##On Amazon Beauty Products Recommender System; Collaborative Filtering;Content-Based Algorithm ##Abstract Collaborative filtering and content-based technique have been proved to be two of the most successful techniques in recommender systems. In this paper we introduce and implement the recommender system by using Amazon beauty products data, through both collaborative filtering and content-based approaches. Collaborative filtering method includes memory-based approaches and model-based approaches. After performing evaluation based on the precision, we conclude that all the methods above are efficient when giving recommendation to users and model-based method has the largest precision.
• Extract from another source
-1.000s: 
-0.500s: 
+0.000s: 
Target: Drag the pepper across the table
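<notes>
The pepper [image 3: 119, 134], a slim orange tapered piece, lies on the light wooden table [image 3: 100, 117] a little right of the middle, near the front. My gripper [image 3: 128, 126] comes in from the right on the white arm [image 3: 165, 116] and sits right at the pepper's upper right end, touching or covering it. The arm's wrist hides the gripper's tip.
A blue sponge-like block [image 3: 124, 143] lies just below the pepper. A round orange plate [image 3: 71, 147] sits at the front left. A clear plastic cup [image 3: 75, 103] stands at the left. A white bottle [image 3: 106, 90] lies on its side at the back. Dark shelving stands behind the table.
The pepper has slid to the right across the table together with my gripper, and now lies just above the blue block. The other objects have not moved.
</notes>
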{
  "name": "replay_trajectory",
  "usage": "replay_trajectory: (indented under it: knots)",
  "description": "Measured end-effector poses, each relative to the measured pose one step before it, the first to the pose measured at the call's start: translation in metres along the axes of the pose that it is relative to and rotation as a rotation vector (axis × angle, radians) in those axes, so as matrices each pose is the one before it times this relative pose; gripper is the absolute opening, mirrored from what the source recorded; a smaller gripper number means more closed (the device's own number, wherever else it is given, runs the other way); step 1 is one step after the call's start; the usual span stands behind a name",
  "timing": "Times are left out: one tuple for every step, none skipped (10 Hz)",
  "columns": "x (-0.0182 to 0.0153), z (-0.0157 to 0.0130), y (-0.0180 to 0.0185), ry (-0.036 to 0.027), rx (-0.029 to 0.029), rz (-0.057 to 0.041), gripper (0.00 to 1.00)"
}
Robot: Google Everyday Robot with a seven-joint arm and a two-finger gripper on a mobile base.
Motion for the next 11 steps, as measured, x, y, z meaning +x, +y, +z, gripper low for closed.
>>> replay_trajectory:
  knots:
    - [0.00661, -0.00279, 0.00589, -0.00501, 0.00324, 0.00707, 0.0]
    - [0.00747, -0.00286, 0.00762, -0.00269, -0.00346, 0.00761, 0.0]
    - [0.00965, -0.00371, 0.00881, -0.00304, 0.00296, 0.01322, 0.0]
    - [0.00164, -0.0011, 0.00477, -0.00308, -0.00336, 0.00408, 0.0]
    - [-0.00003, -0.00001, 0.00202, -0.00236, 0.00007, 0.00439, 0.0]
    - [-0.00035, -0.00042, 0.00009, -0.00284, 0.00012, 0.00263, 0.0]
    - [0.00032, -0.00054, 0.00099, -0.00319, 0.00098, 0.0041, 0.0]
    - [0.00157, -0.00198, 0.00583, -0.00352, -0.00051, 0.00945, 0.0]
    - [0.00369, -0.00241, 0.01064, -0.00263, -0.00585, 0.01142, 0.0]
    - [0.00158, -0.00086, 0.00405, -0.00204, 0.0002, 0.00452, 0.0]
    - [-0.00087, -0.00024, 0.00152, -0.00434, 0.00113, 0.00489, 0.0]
Today, more and more business entities and industries are on the way to e-commerce, and with the popularity of machine learning and artificial intelligence, a lot of companies have adopted these techniques to serve their marketing and even doubled their sales. According to Sucharita Mulpuru, a Forrester analyst, Amazon’s conversion to sales of on-site recommendations could be as high as 60% in some cases based on the performance of other e-commerce sites. And 35% of sales come from their recommender system.[1] This project will introduce and implement the recommender system by using Amazon beauty data because their data volume is large enough and the dimensions are wide enough to be used in a recommender system. Hope this project can give some suggestions to the platform that is considering to introduce the recommender system in the future. Data Introduction The dataset is accessed from Julian McAuley, UCSD. This dataset contains product reviews and metadata from Amazon, including 142.8 million reviews spanning May 1996 - July 2014.[2] In this project, we only choose the data in the beauty category from 2013 to 2014. The dataset includes 91,238 reviews (ratings, text, helpfulness votes) and 11,346 product metadata (descriptions, category information, price, brand, also bought items and image features).
Many e-commerce and retail companies are leveraging the power of data and boost sales by implementing recommender systems on their websites. Recommender systems, in short, are designed to predict users’ interests and recommend items a user might be interested in. Recommender system typically generates recommendation lists in the following two ways -- collaborative filtering and content-based filtering (also known as a personalized-based approach).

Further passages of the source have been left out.